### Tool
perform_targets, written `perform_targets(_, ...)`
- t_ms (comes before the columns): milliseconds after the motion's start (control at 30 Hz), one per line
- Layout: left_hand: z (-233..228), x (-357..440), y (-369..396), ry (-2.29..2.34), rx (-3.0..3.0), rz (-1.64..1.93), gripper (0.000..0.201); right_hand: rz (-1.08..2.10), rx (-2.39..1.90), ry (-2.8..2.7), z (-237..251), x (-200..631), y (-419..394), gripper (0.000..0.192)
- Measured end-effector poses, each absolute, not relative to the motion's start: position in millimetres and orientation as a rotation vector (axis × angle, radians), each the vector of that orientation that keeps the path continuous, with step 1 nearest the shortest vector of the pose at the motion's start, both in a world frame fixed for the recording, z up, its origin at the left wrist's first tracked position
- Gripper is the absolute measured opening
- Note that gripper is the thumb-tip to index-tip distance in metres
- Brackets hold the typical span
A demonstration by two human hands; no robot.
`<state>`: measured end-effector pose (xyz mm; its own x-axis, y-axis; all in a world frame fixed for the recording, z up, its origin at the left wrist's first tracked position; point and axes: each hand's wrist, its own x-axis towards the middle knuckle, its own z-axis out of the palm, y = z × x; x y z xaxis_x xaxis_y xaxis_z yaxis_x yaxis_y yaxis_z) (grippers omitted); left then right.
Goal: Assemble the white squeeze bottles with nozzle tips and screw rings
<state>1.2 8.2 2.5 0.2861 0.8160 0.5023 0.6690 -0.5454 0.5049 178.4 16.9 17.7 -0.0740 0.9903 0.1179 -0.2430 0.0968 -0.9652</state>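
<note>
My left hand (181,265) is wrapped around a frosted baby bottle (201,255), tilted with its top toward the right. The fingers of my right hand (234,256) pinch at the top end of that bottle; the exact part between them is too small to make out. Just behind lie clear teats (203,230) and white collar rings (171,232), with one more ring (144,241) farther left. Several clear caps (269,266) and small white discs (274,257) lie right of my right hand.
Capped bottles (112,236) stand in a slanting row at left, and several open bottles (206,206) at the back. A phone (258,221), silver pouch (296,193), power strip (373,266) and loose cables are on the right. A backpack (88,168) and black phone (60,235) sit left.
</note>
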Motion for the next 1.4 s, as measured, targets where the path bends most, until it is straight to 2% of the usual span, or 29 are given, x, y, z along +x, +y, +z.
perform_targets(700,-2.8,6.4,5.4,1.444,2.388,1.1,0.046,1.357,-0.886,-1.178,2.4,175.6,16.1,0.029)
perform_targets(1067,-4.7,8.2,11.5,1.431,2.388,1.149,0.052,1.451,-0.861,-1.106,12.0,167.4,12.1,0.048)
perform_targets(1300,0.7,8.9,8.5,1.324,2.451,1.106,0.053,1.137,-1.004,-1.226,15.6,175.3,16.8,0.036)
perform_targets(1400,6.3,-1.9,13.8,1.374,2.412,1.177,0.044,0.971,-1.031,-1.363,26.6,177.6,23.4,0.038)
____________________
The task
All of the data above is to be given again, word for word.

Output of the task
### Tool
perform_targets, written `perform_targets(_, ...)`
- t_ms (comes before the columns): milliseconds after the motion's start (control at 30 Hz), one per line
- Layout: left_hand: z (-233..228), x (-357..440), y (-369..396), ry (-2.29..2.34), rx (-3.0..3.0), rz (-1.64..1.93), gripper (0.000..0.201); right_hand: rz (-1.08..2.10), rx (-2.39..1.90), ry (-2.8..2.7), z (-237..251), x (-200..631), y (-419..394), gripper (0.000..0.192)
- Measured end-effector poses, each absolute, not relative to the motion's start: position in millimetres and orientation as a rotation vector (axis × angle, radians), each the vector of that orientation that keeps the path continuous, with step 1 nearest the shortest vector of the pose at the motion's start, both in a world frame fixed for the recording, z up, its origin at the left wrist's first tracked position
- Gripper is the absolute measured opening
- Note that gripper is the thumb-tip to index-tip distance in metres
- Brackets hold the typical span
A demonstration by two human hands; no robot.
`<state>`: measured end-effector pose (xyz mm; its own x-axis, y-axis; all in a world frame fixed for the recording, z up, its origin at the left wrist's first tracked position; point and axes: each hand's wrist, its own x-axis towards the middle knuckle, its own z-axis out of the palm, y = z × x; x y z xaxis_x xaxis_y xaxis_z yaxis_x yaxis_y yaxis_z) (grippers omitted); left then right.
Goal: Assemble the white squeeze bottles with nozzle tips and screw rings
<state>1.2 8.2 2.5 0.2861 0.8160 0.5023 0.6690 -0.5454 0.5049 178.4 16.9 17.7 -0.0740 0.9903 0.1179 -0.2430 0.0968 -0.9652</state>
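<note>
My left hand (181,265) is wrapped around a frosted baby bottle (201,255), tilted with its top toward the right. The fingers of my right hand (234,256) pinch at the top end of that bottle; the exact part between them is too small to make out. Just behind lie clear teats (203,230) and white collar rings (171,232), with one more ring (144,241) farther left. Several clear caps (269,266) and small white discs (274,257) lie right of my right hand.
Capped bottles (112,236) stand in a slanting row at left, and several open bottles (206,206) at the back. A phone (258,221), silver pouch (296,193), power strip (373,266) and loose cables are on the right. A backpack (88,168) and black phone (60,235) sit left.
</note>
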Motion for the next 1.4 s, as measured, targets where the path bends most, until it is straight to 2% of the usual span, or 29 are given, x, y, z along +x, +y, +z.
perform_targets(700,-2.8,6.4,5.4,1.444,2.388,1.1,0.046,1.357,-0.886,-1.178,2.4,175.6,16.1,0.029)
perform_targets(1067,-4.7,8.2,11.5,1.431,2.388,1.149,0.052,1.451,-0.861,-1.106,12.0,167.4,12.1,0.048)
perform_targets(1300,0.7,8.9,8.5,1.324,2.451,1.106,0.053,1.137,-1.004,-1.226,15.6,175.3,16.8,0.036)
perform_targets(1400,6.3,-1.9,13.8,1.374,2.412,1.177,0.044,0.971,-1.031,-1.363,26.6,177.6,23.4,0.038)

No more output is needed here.